Quando a ordem foi restabelecida, as mídias se felicitaram mutuamente e aplaudiram a ação restauradora do governo. O Caracazo está na origem da Revolução bolivariana, um movimento democrático liderado por Hugo Rafael Chávez Frías. Outros massacres haviam sido antes cometidos pela atual oposição venezuelana, pelos inimigos de Chávez : Cantaura, Yumaré, Retén de Catia, Amparo e tantos outros. Entre 1958 e 1998, aqueles que a grande mídia apresenta como democratas oprimidos por um malvado ditador (que ganha uma eleição atrás da outra) causaram a morte de cerca de 10 000 opositores políticos. Muitas dessas vítimas eram drogadas e depois jogadas vivas ao mar.
Estas operações, realizadas com a colaboração dos Estados Unidos, se reproduziram em outros países do continente. Na Venezuela, houve um Plano Condor avant la lettre. Ainda hoje há uma associação de vítimas dos governos venezuelanos do período 1958-1998, que a grande mídia e certos universitários chamam cinicamente de “o período democrático”.
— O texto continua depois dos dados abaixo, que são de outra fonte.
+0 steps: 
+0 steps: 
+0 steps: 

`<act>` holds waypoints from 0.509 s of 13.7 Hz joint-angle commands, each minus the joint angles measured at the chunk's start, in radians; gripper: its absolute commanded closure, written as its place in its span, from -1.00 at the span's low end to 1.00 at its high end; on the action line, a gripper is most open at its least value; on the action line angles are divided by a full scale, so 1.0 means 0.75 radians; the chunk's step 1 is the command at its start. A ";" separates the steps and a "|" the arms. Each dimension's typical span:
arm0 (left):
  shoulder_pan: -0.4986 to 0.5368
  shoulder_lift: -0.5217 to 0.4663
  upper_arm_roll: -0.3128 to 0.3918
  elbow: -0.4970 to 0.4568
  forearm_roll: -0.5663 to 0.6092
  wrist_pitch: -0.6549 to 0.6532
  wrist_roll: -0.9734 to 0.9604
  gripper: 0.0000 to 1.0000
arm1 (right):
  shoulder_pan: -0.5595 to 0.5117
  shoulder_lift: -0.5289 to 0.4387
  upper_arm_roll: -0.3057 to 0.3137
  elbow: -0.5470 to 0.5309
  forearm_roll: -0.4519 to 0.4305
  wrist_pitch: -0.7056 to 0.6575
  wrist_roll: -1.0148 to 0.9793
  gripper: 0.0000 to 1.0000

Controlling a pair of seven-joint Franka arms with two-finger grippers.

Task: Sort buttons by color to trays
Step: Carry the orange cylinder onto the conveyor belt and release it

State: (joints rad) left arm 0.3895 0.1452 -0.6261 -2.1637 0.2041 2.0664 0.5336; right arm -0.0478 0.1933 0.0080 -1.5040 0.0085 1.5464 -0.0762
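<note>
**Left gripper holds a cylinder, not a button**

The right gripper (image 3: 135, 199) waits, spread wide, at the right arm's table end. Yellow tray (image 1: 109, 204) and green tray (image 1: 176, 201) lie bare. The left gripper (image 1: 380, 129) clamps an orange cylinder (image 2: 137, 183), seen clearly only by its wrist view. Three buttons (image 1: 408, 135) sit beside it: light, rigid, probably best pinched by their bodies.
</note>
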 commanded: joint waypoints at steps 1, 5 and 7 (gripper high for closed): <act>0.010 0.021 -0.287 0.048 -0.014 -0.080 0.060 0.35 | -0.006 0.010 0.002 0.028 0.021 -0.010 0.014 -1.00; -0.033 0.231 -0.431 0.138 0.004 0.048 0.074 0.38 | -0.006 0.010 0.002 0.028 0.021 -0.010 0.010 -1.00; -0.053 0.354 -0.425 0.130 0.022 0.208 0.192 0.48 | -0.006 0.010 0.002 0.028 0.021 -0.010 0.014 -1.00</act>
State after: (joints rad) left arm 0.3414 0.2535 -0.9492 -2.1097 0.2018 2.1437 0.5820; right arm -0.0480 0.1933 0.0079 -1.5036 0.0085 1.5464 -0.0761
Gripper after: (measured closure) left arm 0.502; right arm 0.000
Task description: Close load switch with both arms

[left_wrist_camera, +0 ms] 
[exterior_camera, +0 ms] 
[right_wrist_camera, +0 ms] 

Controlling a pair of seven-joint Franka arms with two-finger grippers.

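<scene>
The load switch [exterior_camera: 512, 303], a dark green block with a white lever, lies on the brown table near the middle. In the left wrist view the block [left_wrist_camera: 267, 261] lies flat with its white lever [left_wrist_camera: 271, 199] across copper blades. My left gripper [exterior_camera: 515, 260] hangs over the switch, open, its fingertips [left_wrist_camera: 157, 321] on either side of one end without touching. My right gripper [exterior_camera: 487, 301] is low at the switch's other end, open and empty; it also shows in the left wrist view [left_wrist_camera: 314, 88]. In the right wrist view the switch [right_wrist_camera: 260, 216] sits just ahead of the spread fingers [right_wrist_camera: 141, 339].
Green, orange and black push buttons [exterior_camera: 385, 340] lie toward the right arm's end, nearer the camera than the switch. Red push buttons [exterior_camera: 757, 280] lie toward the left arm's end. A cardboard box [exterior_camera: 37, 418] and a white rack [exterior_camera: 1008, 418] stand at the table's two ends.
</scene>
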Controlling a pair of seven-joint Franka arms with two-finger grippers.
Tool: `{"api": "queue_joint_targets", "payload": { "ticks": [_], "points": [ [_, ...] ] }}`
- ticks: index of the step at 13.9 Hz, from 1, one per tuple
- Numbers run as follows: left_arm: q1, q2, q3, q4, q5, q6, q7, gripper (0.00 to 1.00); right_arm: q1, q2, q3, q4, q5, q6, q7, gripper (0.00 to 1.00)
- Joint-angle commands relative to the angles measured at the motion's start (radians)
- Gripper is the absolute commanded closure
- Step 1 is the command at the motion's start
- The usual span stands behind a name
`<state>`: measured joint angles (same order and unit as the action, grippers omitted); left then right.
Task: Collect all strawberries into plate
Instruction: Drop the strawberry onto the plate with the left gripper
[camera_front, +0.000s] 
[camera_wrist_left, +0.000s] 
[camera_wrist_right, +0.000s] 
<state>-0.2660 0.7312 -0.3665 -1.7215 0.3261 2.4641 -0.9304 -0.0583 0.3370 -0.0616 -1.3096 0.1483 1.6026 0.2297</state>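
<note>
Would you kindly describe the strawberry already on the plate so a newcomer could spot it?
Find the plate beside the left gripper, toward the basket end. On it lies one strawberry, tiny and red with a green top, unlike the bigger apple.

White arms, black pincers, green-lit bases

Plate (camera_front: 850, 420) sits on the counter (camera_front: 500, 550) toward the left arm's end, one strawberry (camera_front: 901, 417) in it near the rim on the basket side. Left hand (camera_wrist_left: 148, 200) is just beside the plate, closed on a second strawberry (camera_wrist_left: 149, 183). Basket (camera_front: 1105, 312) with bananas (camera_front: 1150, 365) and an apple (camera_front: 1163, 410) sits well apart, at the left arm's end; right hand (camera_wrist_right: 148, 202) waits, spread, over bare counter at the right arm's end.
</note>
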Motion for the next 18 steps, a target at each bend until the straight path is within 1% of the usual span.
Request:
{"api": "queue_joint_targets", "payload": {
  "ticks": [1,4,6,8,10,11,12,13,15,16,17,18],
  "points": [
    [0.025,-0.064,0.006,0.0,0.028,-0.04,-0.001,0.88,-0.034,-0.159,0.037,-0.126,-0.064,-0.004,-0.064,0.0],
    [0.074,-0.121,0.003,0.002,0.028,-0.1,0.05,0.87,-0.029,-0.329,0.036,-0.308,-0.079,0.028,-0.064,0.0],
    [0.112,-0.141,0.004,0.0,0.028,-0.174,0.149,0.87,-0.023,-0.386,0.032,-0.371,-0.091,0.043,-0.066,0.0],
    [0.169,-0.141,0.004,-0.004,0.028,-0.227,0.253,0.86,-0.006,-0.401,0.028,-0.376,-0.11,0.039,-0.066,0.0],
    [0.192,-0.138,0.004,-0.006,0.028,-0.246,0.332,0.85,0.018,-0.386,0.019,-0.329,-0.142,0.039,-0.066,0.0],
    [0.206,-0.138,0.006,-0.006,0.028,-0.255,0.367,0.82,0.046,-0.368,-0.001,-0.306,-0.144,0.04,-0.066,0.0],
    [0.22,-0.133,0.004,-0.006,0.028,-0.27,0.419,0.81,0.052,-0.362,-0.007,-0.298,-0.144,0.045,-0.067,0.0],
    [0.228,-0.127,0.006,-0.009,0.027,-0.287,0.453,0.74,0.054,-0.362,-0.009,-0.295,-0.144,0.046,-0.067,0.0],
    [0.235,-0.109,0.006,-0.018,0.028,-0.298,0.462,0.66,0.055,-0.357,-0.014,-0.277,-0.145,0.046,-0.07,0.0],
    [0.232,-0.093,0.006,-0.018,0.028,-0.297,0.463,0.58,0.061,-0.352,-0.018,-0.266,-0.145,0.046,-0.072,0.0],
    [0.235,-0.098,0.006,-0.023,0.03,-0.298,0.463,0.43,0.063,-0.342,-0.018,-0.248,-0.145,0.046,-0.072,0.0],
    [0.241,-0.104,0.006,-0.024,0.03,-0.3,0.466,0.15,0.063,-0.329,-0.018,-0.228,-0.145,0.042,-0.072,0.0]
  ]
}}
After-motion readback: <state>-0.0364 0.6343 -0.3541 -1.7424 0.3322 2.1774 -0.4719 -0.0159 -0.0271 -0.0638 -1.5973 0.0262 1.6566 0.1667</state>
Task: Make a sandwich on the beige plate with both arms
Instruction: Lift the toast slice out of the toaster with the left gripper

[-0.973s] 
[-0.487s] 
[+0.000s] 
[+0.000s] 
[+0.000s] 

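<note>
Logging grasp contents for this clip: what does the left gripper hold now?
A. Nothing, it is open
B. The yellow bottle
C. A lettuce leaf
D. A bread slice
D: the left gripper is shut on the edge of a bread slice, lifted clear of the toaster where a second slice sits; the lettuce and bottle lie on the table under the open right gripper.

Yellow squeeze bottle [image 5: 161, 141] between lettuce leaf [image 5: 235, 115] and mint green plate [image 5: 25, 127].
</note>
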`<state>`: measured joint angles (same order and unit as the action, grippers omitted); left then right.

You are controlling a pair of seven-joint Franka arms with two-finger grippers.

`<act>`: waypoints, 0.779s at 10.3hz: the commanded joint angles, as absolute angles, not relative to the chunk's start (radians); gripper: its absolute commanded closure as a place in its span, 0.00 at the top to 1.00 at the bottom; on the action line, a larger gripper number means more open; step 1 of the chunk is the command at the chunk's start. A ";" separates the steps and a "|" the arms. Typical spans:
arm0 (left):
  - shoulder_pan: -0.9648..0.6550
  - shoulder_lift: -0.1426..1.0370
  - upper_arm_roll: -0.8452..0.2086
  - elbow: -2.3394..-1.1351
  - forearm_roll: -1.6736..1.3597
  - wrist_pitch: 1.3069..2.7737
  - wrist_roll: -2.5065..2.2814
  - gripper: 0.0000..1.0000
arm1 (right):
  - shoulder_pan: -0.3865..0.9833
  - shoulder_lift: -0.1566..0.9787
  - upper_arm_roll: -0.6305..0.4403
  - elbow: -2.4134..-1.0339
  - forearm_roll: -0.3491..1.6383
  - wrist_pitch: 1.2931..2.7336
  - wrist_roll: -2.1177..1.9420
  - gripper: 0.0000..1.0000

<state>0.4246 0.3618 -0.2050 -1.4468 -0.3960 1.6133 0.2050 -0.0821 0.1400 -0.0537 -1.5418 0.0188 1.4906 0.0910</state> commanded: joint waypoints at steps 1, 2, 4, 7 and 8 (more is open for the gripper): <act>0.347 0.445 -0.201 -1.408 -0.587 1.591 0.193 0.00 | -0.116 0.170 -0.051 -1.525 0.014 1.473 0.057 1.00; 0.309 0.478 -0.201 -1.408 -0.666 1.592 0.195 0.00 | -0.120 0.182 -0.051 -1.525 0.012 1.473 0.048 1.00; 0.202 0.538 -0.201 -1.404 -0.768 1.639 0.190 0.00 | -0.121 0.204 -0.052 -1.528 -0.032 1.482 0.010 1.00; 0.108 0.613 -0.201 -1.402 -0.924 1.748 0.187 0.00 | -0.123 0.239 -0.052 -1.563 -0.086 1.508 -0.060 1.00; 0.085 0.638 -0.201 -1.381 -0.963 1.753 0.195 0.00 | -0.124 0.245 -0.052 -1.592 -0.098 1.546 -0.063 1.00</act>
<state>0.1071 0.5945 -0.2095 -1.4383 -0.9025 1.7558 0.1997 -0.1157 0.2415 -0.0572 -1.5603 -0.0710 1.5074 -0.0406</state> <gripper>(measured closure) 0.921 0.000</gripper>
Tentei fazer com que jornalistas canadenses encontrassem os membros desta associação. Um destes profissionais da comunicação, homem digno e acima de qualquer suspeita, foi impedido de abordar o tema por seus superiores para os quais “as pessoas daqui não se interessam por esse tipo de tema”. Ignorância ? Estupidez ? Crueldade ? Cumplicidade fria com os piores horrores de nosso tempo ? Tudo isso ao mesmo tempo, acho.
Quanto aos outros jornalistas aos quais propus conhecer a mesma associação de vítimas do “período democrático”, eles tinham outra coisa a fazer, ora!
Mas, voltemos à nossa cara Venevisión. Depois do minuto reservado aos “partidários do governo", os jornalistas reservaram 2 minutos para cada bando de uma oposição dividida em grupúsculos ultra fascistas. No total, 8 minutos para os herdeiros políticos dos autores de massacres de civis contra 1 minuto para um governo democrático várias vezes eleito. Quanta objetividade! Mas isso não foi tudo. Em seguida, vieram os « analistas », todos 100% de acordo com os grupos de oposição. Esta é a objetividade do canal Venevisión, que esta mesma oposição ao governo bolivariano acusa de ser “vendido ao chavismo”. Não é pois de se estranhar que, sob um tal bombardeio midiático, cerca de 40% da população se disponha ainda a votar por seus antigos algozes.